Throughout the narrative, Irving metamorphoses the setting of the story (the Hudson River Valley) into a fabulous landscape where we can follow his analysis of American history, although we know that the images of the history are the product of his wild imagination and fantasy.

The historical context of Sleepy Hollow is that of a rapidly changing American in the face of America: it reflects Irving’s profound fear of America’s territorial expansion and its rapid socio-economic transformation. In this sense, Sleepy Hollow is found on a profound sense of melancholy and nostalgia, as an ideal rural past.

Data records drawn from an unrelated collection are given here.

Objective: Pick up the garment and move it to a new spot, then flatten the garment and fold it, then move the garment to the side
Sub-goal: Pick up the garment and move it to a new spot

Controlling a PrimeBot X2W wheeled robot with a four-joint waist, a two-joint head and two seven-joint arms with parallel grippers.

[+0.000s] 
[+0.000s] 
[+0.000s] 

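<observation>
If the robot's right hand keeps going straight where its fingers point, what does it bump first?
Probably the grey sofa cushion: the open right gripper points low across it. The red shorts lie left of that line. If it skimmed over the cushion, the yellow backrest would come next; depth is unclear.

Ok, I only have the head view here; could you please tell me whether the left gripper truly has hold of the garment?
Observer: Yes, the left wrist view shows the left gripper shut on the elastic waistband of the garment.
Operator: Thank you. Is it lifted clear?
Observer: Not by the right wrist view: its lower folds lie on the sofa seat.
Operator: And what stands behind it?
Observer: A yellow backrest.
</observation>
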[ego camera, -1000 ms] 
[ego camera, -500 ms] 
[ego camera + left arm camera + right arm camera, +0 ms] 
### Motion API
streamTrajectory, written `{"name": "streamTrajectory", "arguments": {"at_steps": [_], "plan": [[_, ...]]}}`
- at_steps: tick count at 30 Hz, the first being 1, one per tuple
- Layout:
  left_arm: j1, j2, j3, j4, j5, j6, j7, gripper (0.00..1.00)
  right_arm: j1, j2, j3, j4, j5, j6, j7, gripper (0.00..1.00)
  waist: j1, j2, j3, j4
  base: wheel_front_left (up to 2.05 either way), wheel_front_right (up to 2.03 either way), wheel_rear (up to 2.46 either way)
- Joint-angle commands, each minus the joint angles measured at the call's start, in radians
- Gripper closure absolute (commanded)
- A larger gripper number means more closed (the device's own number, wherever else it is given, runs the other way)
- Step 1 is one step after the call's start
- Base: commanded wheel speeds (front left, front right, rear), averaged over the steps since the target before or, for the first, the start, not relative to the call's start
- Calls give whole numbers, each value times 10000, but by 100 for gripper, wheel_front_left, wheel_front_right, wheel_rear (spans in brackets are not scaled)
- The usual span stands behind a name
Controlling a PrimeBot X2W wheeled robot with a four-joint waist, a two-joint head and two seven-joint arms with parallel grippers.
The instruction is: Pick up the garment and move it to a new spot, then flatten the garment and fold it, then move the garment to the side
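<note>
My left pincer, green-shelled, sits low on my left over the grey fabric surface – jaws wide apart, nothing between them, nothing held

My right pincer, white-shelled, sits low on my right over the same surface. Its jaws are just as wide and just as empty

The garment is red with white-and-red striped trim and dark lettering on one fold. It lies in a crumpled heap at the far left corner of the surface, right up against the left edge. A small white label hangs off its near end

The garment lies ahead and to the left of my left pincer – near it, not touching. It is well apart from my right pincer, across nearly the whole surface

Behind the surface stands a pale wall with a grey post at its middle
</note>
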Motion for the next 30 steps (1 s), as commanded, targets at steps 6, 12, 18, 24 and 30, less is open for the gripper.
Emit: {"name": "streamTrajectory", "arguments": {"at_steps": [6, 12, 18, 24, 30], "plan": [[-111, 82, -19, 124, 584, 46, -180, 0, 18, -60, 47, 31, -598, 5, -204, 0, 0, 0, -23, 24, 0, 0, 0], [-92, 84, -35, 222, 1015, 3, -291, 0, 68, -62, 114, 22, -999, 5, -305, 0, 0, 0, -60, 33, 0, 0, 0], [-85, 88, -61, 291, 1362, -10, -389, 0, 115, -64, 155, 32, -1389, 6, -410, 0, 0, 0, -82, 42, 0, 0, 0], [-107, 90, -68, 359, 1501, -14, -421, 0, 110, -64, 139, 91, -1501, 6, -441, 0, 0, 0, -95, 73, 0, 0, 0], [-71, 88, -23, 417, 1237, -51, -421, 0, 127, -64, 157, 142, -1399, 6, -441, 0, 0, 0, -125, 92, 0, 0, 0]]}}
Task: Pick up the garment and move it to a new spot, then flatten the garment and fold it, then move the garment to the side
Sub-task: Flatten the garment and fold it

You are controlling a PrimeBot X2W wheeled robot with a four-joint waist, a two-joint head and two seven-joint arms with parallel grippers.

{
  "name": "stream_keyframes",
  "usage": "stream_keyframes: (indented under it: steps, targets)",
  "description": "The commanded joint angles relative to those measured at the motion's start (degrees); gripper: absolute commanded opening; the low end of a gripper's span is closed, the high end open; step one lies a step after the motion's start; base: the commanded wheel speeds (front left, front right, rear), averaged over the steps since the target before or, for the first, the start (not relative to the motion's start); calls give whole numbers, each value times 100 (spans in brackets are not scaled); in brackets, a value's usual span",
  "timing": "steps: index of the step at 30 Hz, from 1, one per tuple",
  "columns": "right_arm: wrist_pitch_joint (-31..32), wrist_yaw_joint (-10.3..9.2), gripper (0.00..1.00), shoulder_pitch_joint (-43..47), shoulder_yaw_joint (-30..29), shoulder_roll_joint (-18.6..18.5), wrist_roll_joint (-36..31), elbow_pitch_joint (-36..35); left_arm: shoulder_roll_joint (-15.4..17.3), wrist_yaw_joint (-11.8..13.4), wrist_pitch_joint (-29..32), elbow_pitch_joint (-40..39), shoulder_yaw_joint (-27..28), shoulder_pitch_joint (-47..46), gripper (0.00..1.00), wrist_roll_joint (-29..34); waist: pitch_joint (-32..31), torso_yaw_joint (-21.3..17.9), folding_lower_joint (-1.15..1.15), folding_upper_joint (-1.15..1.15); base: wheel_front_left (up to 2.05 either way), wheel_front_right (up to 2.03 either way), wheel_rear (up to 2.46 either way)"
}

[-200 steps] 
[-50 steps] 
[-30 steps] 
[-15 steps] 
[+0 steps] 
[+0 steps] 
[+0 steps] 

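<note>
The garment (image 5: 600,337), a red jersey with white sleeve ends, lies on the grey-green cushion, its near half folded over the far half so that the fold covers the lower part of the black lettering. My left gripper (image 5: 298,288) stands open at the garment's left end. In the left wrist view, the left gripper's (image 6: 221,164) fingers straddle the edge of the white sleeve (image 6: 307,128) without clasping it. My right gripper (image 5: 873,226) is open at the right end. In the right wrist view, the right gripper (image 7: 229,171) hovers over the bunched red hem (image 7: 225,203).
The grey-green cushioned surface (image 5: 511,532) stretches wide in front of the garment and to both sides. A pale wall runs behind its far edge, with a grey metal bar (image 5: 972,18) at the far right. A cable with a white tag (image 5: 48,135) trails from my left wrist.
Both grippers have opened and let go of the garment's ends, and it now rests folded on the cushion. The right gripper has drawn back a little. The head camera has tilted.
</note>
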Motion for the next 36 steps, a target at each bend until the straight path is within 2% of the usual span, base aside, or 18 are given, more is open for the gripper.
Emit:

In this, Irving proved to be an author with profoundly American impulses. He faced a country plunging into change, development, and expansion but at the same time, when he’s trying to understand this country; he expresses his nostalgic desires to preserve the eternal arcadia of the colonial vision. His paradox is the American one.

During his diplomatic service in Spain, Irving turned to biography: The Life and Voyages of Christopher Columbus represents an important change in his literary life.

In this biography, he kept using the narrative techniques that he used in his novels, mixing history and fiction. In his historic books, he abandoned his ironic tone: it became more serious and formal despite the fact that he kept using the narrative techniques.

All his novels are the products of very precise researches. However, Irving did not define such works as purely economic literature.

In The Conquest of Granada, he described Granada as somewhat “between history and romance”. From this period, The Alhambra is the only book that can be compared with the SketchBook.

In 1832, after 17 years in Europe, Irving returned to the USA that was in full expansion and he realized that the New Frontier was a big source of literary inspiration. During that period, he traveled extensively in the West. Results:

  • A Tour of the Prairie (1835)
  • Asteria and The Adventure (1836)

Irving has always been interested in the Frontier. Like James Fenimore Cooper’s The Pioneers, in a way, Irving thought of his western books of the 1830’s not just as literary experimentations but also as a concrete contribution to the west world expansion of the USA and the realization of his “manifest destiny”.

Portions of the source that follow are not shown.